Sun Apr 13, 2014, 04:28 PM
Apr 2014

So the brains behind the legitimate work the article is trying to exploit is a guy who just wants to increase taxes on wealth. That puts him in the company of folks like Krugman. But the Guardian no-name flak decided he wanted the post to be anti-capitalist, and he thought he would get more clicks and links if he used Occupy in the headline. The Guardian flak advances his own agenda at the expense of both the economist being cited and Occupy. That's some pretty good co-opting.

Here he is admitting it:

But no matter. What have we learned? Capitalism is bad. Hooray! What's the answer? Socialism? Hope so. "It is not quite so simple," he says, disappointing this former teenage Marxist. "What I argue for is a progressive tax, a global tax, based on the taxation of private property.


Dang, the brainy guy said "private property." I guess the "Capitalism is bad. Hooray!" means that he wants us to think the guy with the brains thinks that. Sure. It's a little ways away from the "It's not quite so simple," but I'm thinking that clause applies.

BlindTiresias

(1,563 posts)
9. Actually
Sun Apr 13, 2014, 05:00 PM
Apr 2014

I am in possession of the book and Piketty states that capitalism naturally induces extreme wealth inequality which eventually destroys democracy. He advocates for a global wealth tax but he also says this is unlikely to happen via normal mechanisms because the influence of the rich is all encompassing and self-reinforcing. It is also the case that his research and conclusion on the phenomenon are distinct from his policy proposals. There is no reason why people couldn't take his research and conclusions regarding the phenomenon of capitalism and advocating for different solutions.

gulliver

(13,168 posts)
20. You can't say you are "in possession of the book"...
Sun Apr 13, 2014, 06:30 PM
Apr 2014

...and then not cite page numbers or provide a quote, unless "in possession of" means "did not read."

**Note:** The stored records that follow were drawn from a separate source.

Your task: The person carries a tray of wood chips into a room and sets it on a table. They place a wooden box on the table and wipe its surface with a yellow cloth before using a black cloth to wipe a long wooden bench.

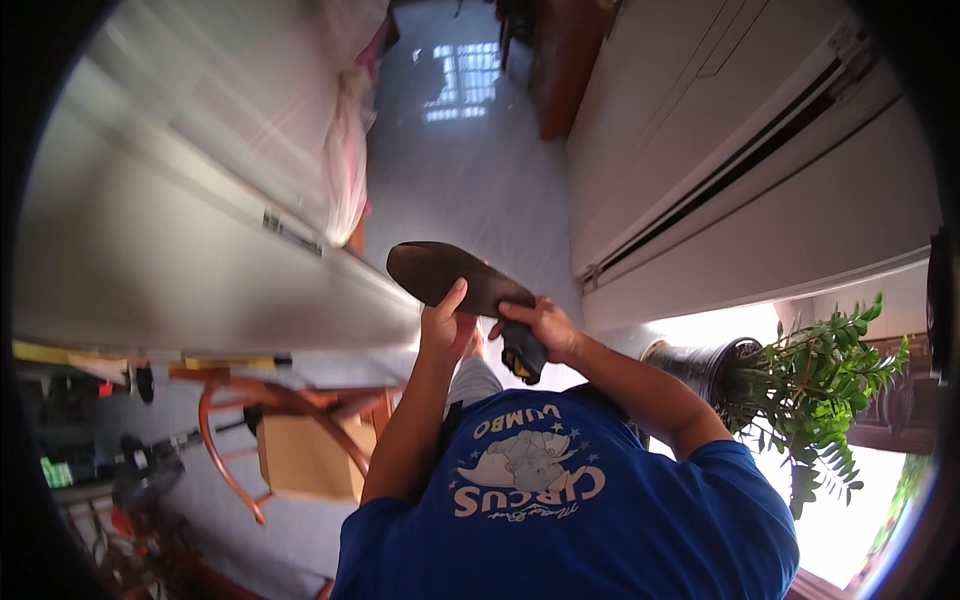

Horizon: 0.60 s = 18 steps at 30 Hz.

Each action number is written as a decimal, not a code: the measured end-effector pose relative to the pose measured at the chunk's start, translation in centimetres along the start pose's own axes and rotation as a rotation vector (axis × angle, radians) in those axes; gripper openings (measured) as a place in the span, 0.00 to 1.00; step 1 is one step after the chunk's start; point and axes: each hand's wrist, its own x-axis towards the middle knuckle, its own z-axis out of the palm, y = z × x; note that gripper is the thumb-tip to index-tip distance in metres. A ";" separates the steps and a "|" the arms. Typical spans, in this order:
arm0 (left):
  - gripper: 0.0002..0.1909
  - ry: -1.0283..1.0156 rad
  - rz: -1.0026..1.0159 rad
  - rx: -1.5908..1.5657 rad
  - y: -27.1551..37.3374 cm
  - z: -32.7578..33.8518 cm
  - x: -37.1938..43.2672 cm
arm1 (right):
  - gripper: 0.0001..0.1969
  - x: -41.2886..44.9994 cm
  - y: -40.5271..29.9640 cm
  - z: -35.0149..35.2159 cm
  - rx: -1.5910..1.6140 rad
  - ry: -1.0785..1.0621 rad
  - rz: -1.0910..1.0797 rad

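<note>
A dark brown, elongated flat object shaped like a shoe sole [435, 270] is held up in front of my chest, its rounded end to the upper left. My left hand [444, 321] grips its near edge, thumb on the upper face. At the other end, my right hand [553, 326] has its thumb pressed on the object. A black part with yellow inside [523, 354] hangs below my right hand; how it joins the brown piece cannot be made out. Part of a bare foot [478, 343] shows below and between my hands.
Pale panels rise on both sides, one left [225, 277] and one right [720, 225], along a grey glossy floor [465, 172]. A potted plant [810, 397] stands close on the right. A wooden chair [225, 435] and cardboard box [311, 457] are at left; pinkish-white fabric [347, 165] hangs ahead.
</note>
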 end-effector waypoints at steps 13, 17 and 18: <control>0.27 -0.189 -0.150 0.054 1.6 14.0 -1.6 | 0.20 -6.1 -2.6 0.2 0.074 -0.170 0.006; 0.22 -0.123 -0.108 0.148 3.4 16.9 -1.0 | 0.20 -8.2 -6.6 2.2 -0.079 -0.261 -0.054; 0.22 -0.125 -0.122 0.142 1.8 16.3 -1.1 | 0.20 -8.6 -5.6 0.5 -0.150 -0.247 -0.092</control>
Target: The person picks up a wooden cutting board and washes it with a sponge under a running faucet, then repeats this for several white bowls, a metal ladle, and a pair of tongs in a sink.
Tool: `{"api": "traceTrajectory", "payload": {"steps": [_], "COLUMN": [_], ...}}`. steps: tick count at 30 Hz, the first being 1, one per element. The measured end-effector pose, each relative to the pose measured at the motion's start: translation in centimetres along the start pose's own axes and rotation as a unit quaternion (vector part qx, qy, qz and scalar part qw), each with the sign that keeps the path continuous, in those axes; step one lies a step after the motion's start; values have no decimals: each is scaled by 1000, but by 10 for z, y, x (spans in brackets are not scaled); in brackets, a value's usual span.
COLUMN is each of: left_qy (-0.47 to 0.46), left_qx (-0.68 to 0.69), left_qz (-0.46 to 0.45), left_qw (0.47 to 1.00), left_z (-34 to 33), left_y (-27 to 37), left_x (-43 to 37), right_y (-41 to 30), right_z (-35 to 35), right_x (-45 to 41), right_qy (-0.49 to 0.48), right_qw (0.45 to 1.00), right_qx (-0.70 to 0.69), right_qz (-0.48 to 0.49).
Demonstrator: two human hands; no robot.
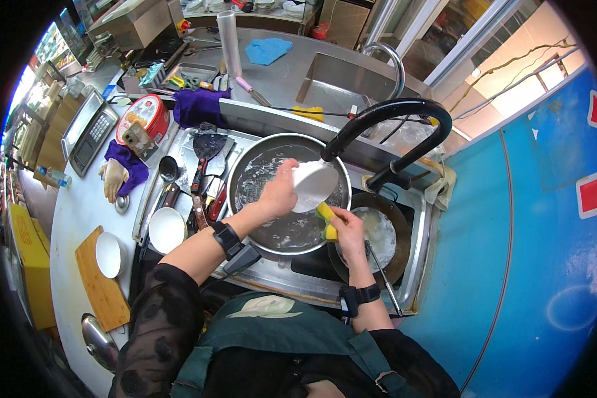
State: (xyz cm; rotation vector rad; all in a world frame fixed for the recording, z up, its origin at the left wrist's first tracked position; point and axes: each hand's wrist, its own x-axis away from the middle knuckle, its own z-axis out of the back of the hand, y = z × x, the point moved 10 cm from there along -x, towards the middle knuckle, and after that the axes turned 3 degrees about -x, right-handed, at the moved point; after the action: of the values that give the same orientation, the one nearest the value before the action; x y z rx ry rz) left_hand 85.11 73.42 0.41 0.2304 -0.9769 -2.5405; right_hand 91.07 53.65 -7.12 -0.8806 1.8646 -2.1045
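Observation:
My left hand (278, 191) grips the rim of a white bowl (318, 181), tilted beneath the mouth of the black faucet (393, 107). Below the bowl is a large metal basin (283, 244) of water with some suds on it. In my right hand (349, 229) is a yellow sponge with a green scouring side (327, 219), close to the bowl's lower edge. Beside the basin on the right, a dark pan (403, 239) in the sink holds a pale round dish (378, 239) with cloudy water. A metal-handled utensil (385, 283) leans out of that pan.
Left of the basin lie a ladle (168, 169), a black spatula (201, 164) and a white bowl (167, 231). Farther left are a second white bowl (110, 254) on a wooden board (87, 253), a pot lid (99, 343) and a scale (92, 134). A blue wall (482, 224) bounds the right.

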Motion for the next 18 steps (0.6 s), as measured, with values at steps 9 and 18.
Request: {"api": "traceTrajectory", "payload": {"steps": [9,18], "left_qy": [127,187], "left_qx": [-116,-140], "left_qz": [-169,-191], "left_qw": [971,953], "left_z": [30,93], "left_y": [20,-1], "left_x": [-1,43], "right_y": [-4,6], "right_z": [-17,-35], "right_x": [5,-4], "right_qy": [-6,-39], "right_qw": [997,986], "right_qx": [73,151], "right_qz": [38,59]}}
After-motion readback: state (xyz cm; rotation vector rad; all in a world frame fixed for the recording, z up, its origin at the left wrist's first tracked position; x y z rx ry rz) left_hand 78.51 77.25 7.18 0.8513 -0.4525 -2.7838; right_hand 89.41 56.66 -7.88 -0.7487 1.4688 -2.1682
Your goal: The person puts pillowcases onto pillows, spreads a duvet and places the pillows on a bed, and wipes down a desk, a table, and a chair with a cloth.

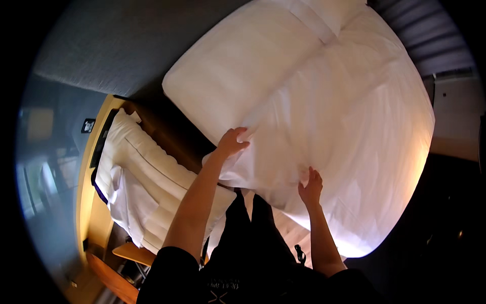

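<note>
A white sheet [334, 125] lies wrinkled over a large bed, whose bare-looking mattress part [228, 76] shows at the upper left. My left hand [232, 142] is at the sheet's near left edge, thumb and fingers curved around a fold of it; the cloth bunches beneath. Farther right, my right hand [311, 186] touches or hovers just over the sheet near its front edge, fingers bent; whether it pinches cloth is unclear. Near the top, a folded band of white cloth [311, 19] crosses the bed.
Left of me, a quilted white duvet or pad [152, 171] with a white cloth [129, 201] on it rests near a wooden ledge [85, 182]. A wooden chair [133, 254] stands below it. Dark grey upholstered panel [114, 45] lies beyond; wood floor [292, 228] shows at my feet.
</note>
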Available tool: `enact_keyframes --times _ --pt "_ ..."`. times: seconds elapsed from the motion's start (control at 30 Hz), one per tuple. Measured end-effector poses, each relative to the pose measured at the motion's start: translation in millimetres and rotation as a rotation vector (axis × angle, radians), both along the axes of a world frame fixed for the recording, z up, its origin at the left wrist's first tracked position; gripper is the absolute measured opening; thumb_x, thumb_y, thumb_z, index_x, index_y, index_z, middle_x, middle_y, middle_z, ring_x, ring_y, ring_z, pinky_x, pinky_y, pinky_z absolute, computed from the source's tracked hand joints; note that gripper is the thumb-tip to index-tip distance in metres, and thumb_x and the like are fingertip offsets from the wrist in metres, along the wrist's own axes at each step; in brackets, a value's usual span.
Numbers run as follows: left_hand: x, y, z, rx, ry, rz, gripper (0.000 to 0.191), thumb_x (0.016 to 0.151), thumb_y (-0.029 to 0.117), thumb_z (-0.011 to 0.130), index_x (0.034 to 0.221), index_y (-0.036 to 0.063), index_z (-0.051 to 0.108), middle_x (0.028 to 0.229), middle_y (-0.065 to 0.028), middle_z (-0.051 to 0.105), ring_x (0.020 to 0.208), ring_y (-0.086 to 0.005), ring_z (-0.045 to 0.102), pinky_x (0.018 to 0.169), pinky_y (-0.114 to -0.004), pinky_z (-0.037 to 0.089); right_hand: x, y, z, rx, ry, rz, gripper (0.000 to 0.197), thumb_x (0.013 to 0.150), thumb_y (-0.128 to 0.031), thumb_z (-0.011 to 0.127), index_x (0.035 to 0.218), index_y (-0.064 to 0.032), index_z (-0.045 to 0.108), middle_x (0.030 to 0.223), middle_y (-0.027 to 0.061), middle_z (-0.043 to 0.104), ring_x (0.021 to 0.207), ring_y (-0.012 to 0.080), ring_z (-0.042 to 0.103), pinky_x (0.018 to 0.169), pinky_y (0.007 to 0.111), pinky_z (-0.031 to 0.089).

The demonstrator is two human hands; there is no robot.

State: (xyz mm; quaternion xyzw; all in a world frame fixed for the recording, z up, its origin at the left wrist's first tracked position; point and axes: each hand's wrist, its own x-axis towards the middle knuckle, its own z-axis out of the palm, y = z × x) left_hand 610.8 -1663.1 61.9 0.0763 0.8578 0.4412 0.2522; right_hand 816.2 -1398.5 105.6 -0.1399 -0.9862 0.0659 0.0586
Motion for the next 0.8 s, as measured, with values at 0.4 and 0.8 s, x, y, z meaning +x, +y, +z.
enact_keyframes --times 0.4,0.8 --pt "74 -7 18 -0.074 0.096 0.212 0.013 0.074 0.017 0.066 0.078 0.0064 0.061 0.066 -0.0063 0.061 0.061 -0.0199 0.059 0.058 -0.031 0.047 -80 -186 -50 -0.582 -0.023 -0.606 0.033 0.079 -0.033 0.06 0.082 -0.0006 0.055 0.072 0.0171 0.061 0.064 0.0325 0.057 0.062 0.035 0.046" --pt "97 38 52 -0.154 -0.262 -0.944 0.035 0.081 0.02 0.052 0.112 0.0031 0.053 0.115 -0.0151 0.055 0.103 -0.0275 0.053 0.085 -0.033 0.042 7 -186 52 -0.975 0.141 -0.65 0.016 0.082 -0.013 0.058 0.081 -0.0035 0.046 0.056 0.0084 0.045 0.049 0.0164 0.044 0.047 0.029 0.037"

Republicans need to be wiped out at the polls. 2014 is our opportunity. Republicans have never in my lifetime had such a build-up of unethical sludge in their works. I can't wait to see the Kochs dragged into this so everyone can really get a good smell of them and their stable of dimwits.

BlindTiresias

(1,563 posts)
21. I'm summarizing
Sun Apr 13, 2014, 08:23 PM
Apr 2014

Didn't know you wanted specific quotes. This is from the concluding section of his book:

"The Central Contradiction of Capitalism: r > g

The overall conclusion of this study is that a market economy based on private property, if left to itself, contains powerful forces of convergence, associated in particular with the diffusion of knowledge and skills; but it also contains powerful forces of divergence, which are potentially threatening to democratic societies and to the values of social justice in which they are based.
The principal destabilizing force has to do with the fact that the private rate of return on capital, r, can be significantly higher for long periods of time than the rate of growth of income and output, g.
The inequality r > g implies that wealth accumulated in the past grows more rapidly than output and wages. This inequality expresses a fundamental logical contradiction. The entrepreneur inevitably tends to become a rentier, more and more dominant over those who own nothing but their labor. Once constituted, capital reproduces itself faster than output increases.
The consequences for the long-term dynamics of the wealth distribution are potentially terrifying, especially when one adds hat the return on capital varies directly with the initial stake and that the divergence in the wealth distribution is occurring on a global scale.
The problem is enormous, and there is no simple solution. Growth can of course be encouraged by investing in education, knowledge, and nonpolluting technologies. But none of these will raise the growth rate to 4 or 5 percent a year (BlindTiresias note: 5% is the rate of growth for capital investment). History shows that only countries that are catching up with more advanced economies- such as Europe during the three decades after World War II or China and other emerging countries today- can grow a such rates. For countries at the world technological frontier-and thus ultimately for the planet as a whole-there is ample reason to believe that the growth rate will not exceed 1-1.5 percent in the long run, no matter what economic policies are adopted.
With an average return on capital of 4-5 percent, it is therefore likely that r > g will again become the norm of the twenty-first century, as it had been throughout history until the eve of World War I. In the twentieth century, it took two world wars to wipe away the past and significantly reduce the rteurn on capital, thereby creating the illusion that the fundamental contradiction of capitalism (r > g) had been overcome."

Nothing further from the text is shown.